Feds Hack Court Filing System in Major Breach

A Major Cyber Breach in the Federal Judiciary System

A significant cyber intrusion has compromised the electronic case filing system used by the federal judiciary, raising serious concerns about the security of sensitive court data across multiple U.S. states. According to two individuals with knowledge of the incident, the breach is believed to have exposed confidential information, including the identities of informants involved in criminal cases.
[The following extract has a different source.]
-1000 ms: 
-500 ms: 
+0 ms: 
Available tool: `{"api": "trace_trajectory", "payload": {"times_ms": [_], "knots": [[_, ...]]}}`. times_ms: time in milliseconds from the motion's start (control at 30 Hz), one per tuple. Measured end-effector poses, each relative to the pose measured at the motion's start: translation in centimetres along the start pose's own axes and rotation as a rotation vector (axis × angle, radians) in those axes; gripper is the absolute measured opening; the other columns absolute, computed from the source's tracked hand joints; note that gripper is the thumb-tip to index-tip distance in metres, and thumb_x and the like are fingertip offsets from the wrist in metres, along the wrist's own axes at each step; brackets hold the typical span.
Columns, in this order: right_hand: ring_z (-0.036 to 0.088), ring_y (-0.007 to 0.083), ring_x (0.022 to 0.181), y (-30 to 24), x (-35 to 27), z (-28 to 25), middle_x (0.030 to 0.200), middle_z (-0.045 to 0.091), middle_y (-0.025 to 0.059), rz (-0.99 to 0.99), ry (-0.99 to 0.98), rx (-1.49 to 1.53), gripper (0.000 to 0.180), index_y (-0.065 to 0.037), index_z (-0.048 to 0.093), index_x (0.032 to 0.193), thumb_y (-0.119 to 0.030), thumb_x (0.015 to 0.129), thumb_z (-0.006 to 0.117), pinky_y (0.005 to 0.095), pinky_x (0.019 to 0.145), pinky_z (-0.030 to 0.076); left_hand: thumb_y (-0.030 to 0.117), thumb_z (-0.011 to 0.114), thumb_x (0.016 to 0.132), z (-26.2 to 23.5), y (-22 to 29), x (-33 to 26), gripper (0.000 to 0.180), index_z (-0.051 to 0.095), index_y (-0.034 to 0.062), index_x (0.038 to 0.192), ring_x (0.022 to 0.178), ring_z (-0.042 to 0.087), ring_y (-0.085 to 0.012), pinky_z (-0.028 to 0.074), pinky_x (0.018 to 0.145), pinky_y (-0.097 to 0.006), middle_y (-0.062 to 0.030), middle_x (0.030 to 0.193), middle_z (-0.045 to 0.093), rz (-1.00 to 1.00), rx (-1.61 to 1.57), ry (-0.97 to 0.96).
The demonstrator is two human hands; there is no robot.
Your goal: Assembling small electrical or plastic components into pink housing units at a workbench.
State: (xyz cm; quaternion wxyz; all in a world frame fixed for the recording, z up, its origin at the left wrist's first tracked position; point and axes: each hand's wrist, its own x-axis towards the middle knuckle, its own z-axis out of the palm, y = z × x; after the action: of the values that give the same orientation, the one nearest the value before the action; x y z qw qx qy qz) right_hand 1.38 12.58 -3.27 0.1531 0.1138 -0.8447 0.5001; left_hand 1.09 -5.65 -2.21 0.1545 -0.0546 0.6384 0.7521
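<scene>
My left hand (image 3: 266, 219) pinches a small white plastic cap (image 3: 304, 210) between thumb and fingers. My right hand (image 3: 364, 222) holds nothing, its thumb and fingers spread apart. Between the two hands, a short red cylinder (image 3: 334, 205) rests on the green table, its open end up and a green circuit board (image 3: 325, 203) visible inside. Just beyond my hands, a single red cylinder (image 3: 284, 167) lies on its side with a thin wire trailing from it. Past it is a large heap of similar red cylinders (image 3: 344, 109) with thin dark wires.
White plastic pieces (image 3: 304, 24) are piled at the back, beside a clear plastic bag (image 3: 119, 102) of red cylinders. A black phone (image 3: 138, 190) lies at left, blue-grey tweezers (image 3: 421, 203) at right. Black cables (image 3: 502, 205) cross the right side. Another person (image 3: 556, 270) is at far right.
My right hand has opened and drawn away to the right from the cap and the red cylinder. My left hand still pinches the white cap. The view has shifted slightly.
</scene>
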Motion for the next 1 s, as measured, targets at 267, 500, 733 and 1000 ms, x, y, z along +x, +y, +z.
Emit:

The hack, which has not been publicly reported before, has raised alarms among officials and legal professionals. The individuals, who were granted anonymity due to their inability to speak publicly about the matter, indicated that the breach may have affected multiple federal district courts. They emphasized the potential risks associated with the exposure of such critical data.

The Administrative Office of the U.S. Courts, responsible for managing the federal court filing system, became aware of the issue around July 4. However, the office, along with the Justice Department and individual district courts, is still working to determine the full scope of the breach. It remains unclear who is behind the attack, though speculation points toward nation-state-affiliated actors. Criminal organizations are also considered possible suspects.

The Administrative Office of the U.S. Courts has not commented on the incident. When asked about an investigation, the FBI directed inquiries to the Justice Department, which has yet to respond to requests for comment.

Impact on Key Systems

The breach appears to have targeted the federal core case management system, which includes two key components: Case Management/Electronic Case Files (CM/ECF) and PACER. CM/ECF is used by legal professionals to upload and manage case documents, while PACER provides the public with limited access to court records.

In addition to witness and defendant information, the system contains other sensitive data, such as sealed indictments and arrest warrants. These details could be valuable to foreign hackers or criminals looking to exploit vulnerabilities.

Response and Concerns

Chief judges from the 8th Circuit, which covers several U.S. states, were informed about the breach at a recent judicial conference. While it is unclear who provided the briefing, Judge Robert J. Conrad, Jr., the Director of the Administrative Office of the U.S. Courts, was present. Supreme Court Justice Brett Kavanaugh attended the event but did not address the breach in his remarks.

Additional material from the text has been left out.